The UCPF (Union of Professional Football Clubs), comprising France’s top two divisions, Ligue 1 and Ligue 2, had previously threatened industrial action against the ‘super-tax.’

The president of UCPF Jean-Pierre Louvel, said: "We are involved in a historic protest and have a real determination to save football by having a weekend without games at the end of November.

"Look at the tragedy which football is experiencing, we are the only country which taxes companies that are losing money," he said.

"I want our protest to change politics concerning this situation."

Louvel said clubs, concerned that their ability to attract high-earning top players from abroad to play in France will be hit, would open their doors to fans to explain to supporters why they needed to take such drastic measures.

Jean-Michel Aulas, president of multiple former French champions Lyon, described the new tax as "unfair".

"It's an anti-labour tax. This proposal is retroactive, we're being taken hostage," said Aulas, whose club's fixture with Paris Saint-Germain will beone of the games lost on the strike weekend.

But whether the clubs will win the backing of fans is debatable, with public perception of footballers currently near rock bottom.

A recent poll suggested that 82 percent of those questioned had a poor image of the national team, three years after Les Bleus' calamitous World Cup campaign in South Africa, which was marred by a players' strike against the manager and an early exit from the competition.

Prime Minister Jean-Marc Ayrault's office said in a statement that football clubs "were businesses like any other", while the French Communist Party immediately labelled the club's strike plans as "outrageous lobbying".

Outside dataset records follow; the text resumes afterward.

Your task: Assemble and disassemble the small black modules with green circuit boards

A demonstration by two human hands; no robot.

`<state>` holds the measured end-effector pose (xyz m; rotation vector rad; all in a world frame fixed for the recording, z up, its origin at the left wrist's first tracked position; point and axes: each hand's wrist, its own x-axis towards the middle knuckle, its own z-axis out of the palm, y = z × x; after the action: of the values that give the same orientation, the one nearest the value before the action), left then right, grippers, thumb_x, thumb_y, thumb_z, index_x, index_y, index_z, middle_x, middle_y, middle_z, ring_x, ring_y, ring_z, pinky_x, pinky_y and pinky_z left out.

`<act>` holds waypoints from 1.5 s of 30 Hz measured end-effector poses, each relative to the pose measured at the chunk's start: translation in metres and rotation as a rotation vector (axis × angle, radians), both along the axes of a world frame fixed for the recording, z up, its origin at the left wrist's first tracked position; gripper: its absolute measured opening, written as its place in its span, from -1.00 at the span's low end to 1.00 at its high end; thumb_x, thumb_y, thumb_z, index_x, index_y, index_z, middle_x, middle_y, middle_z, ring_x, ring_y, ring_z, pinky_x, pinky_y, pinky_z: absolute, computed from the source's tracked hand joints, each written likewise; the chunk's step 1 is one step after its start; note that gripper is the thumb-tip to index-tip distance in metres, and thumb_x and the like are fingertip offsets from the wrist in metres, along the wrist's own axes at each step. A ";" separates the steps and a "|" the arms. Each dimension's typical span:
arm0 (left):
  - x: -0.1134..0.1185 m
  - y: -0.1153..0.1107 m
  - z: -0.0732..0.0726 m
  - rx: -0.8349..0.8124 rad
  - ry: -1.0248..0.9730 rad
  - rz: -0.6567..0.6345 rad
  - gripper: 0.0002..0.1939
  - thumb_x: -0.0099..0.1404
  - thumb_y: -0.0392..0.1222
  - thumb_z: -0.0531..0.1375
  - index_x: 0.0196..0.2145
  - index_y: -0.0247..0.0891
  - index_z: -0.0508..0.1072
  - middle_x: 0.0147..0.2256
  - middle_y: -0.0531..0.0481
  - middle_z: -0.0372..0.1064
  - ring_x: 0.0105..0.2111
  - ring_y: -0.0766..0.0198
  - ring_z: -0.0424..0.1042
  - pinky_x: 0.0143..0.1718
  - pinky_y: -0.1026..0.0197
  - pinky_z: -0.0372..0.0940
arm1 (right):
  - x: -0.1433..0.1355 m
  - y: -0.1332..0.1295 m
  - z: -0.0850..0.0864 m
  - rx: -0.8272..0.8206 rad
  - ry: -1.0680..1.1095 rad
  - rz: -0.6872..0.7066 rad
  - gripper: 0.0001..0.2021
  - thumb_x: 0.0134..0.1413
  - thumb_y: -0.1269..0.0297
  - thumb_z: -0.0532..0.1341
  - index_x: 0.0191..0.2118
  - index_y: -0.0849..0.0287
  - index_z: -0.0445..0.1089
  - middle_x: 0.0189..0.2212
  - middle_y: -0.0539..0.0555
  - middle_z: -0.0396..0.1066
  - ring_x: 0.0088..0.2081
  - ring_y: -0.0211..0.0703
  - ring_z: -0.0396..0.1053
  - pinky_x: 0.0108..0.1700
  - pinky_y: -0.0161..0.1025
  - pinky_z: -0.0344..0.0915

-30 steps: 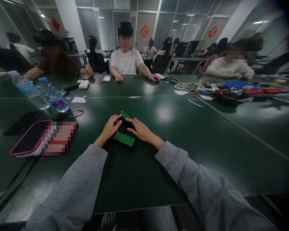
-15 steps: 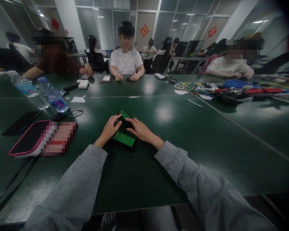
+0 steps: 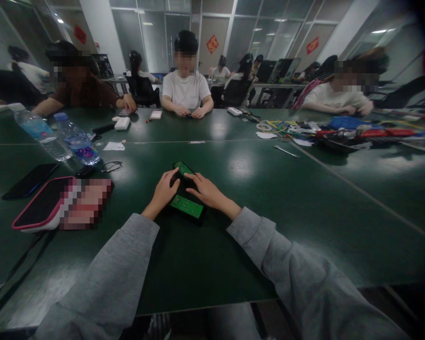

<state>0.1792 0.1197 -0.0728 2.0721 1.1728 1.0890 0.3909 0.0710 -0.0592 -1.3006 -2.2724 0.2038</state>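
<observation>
Two green circuit boards in black frames lie on the dark green table (image 3: 326, 226). The far board (image 3: 183, 167) is between my fingertips, tilted a little. My left hand (image 3: 163, 191) has its index finger at that board's left side, with the thumb pointing at the gap between the boards. At the same board's right end are the fingers of my right hand (image 3: 208, 192), its thumb apart from them. The near board (image 3: 187, 206) lies just below my hands, close to the left thumb and right wrist, with nothing gripping it.
On the left are two water bottles (image 3: 78, 141), a black phone (image 3: 30, 181) and a pink-edged device (image 3: 44, 203). A wrench (image 3: 286, 151) and a heap of cables (image 3: 357, 130) lie at the right. People sit across the table, one person (image 3: 186, 89) directly opposite.
The near board has shifted slightly to the right. My left hand has moved a little to the right at its thumb and wrist; my right hand has hardly moved.
</observation>
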 end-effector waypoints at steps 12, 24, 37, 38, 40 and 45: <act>-0.001 0.000 0.001 -0.009 0.018 -0.007 -0.48 0.39 -0.17 0.12 0.28 -0.20 0.30 0.18 -0.25 0.28 0.03 0.05 0.43 0.14 -0.14 0.32 | 0.000 0.000 0.000 0.006 0.000 0.004 -0.45 0.39 -0.02 0.06 0.36 0.07 0.04 0.08 0.22 0.27 0.02 0.07 0.38 0.05 0.09 0.39; -0.001 0.001 -0.001 0.008 -0.019 -0.014 -0.49 0.36 -0.21 0.14 0.26 -0.15 0.33 0.14 -0.21 0.32 0.02 0.08 0.44 0.13 -0.11 0.33 | -0.002 -0.002 0.003 0.010 0.013 0.009 -0.45 0.39 -0.01 0.06 0.36 0.07 0.05 0.07 0.22 0.27 0.01 0.06 0.38 0.06 0.09 0.39; -0.001 0.000 0.002 -0.003 -0.004 -0.018 -0.49 0.37 -0.21 0.13 0.27 -0.17 0.31 0.15 -0.22 0.31 -0.02 0.08 0.44 0.13 -0.13 0.33 | -0.001 0.001 0.000 0.024 0.004 0.010 -0.45 0.40 0.01 0.06 0.37 0.07 0.03 0.08 0.23 0.27 0.02 0.08 0.38 0.07 0.11 0.38; -0.001 0.000 0.002 -0.004 -0.002 -0.019 -0.49 0.37 -0.21 0.13 0.27 -0.17 0.31 0.14 -0.22 0.31 -0.02 0.08 0.44 0.13 -0.13 0.33 | -0.001 0.001 0.000 0.022 0.005 0.009 -0.45 0.40 0.01 0.06 0.37 0.07 0.03 0.09 0.23 0.27 0.03 0.08 0.37 0.07 0.11 0.38; -0.002 0.000 0.002 -0.005 0.001 -0.019 -0.49 0.38 -0.21 0.12 0.27 -0.17 0.31 0.14 -0.22 0.31 -0.02 0.08 0.43 0.12 -0.13 0.33 | -0.001 0.000 0.000 0.020 0.007 0.009 -0.45 0.40 0.01 0.06 0.37 0.07 0.03 0.09 0.23 0.27 0.03 0.08 0.37 0.06 0.11 0.38; -0.002 0.001 0.001 0.000 0.007 -0.018 -0.49 0.38 -0.21 0.13 0.27 -0.21 0.30 0.17 -0.25 0.29 0.01 0.06 0.43 0.12 -0.13 0.33 | 0.000 0.000 0.001 0.025 -0.028 0.000 -0.45 0.40 0.01 0.06 0.37 0.10 0.05 0.10 0.24 0.28 0.02 0.08 0.38 0.03 0.06 0.39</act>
<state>0.1769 0.1206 -0.0723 2.0842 1.1554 1.0746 0.3905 0.0714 -0.0586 -1.2985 -2.2913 0.1576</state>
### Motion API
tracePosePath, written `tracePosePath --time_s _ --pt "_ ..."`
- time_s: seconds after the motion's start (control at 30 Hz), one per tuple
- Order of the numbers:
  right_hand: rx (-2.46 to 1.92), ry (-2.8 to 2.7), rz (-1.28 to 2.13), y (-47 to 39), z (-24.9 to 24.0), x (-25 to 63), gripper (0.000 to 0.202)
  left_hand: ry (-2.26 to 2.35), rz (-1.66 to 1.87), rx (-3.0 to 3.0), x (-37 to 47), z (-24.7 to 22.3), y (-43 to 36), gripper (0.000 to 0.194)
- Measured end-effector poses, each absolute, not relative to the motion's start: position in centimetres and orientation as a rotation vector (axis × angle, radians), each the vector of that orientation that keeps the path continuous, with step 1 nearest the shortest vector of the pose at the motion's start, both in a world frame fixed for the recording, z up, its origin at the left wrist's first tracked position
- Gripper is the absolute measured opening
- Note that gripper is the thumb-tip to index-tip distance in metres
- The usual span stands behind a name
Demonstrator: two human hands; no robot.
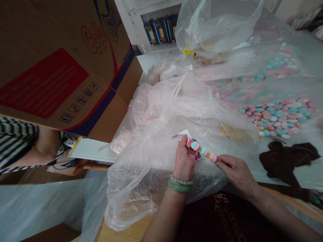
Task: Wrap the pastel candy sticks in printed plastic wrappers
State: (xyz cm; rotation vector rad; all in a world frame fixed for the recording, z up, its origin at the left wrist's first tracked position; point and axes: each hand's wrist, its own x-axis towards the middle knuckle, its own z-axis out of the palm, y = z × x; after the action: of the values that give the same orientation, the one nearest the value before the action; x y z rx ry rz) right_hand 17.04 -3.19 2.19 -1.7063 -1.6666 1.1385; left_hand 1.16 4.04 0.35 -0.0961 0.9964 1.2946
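My left hand [185,160], with a beaded bracelet and a green bangle at the wrist, is closed on the upper end of a slim stick of pastel balls [203,150]. Pink, light blue and orange pieces line up along it. The thumb and fingers of my right hand [236,173] pinch its lower pink end. Partly hidden behind the stick is a small printed card [185,132]; whether my left fingers also grip it I cannot tell. Under both hands spreads a crumpled clear plastic bag [151,148].
Many pink, blue and white rounded pieces [280,116] lie at the right under clear plastic. Brown gloves or cloth [285,159] rest near the right table edge. A large cardboard box [63,67] stands at left, beside a person's striped sleeve [17,141]. Blue boxes [158,30] fill a shelf behind.
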Motion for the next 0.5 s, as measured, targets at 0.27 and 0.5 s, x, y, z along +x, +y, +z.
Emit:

Talks between the clubs and Hollande are scheduled to take place next week.

Thursday's announcement follows last Friday's parliamentary vote to include the 75 percent tax rate in next year's budget.

France’s sports minister Valerie Fourneyron confirmed in September that the country’s football clubs would not be exempt from the new 75 percent super tax.

The tax, one of President François Hollande’s flagship election proposals, is included in the government’s 2014 budget, but has not yet been passed into law.

Under the proposal, companies will be liable to pay the 75 tax rate for the portion of employees' salaries above €1 million annually and is set to come into force for 2014 and 2015, and therefore applied to earnings for 2013 and 2014.

But despite warnings from France’s football chiefs that the French top flight would be ruined if clubs had to pay the tax, Fourneyron insisted there will be no exceptions to the rule.

“There are no special measures. Football will be affected by the tax on high incomes,” the minister told Le Figaro at the time.

“Why should clubs be exempt from this tax?” she added.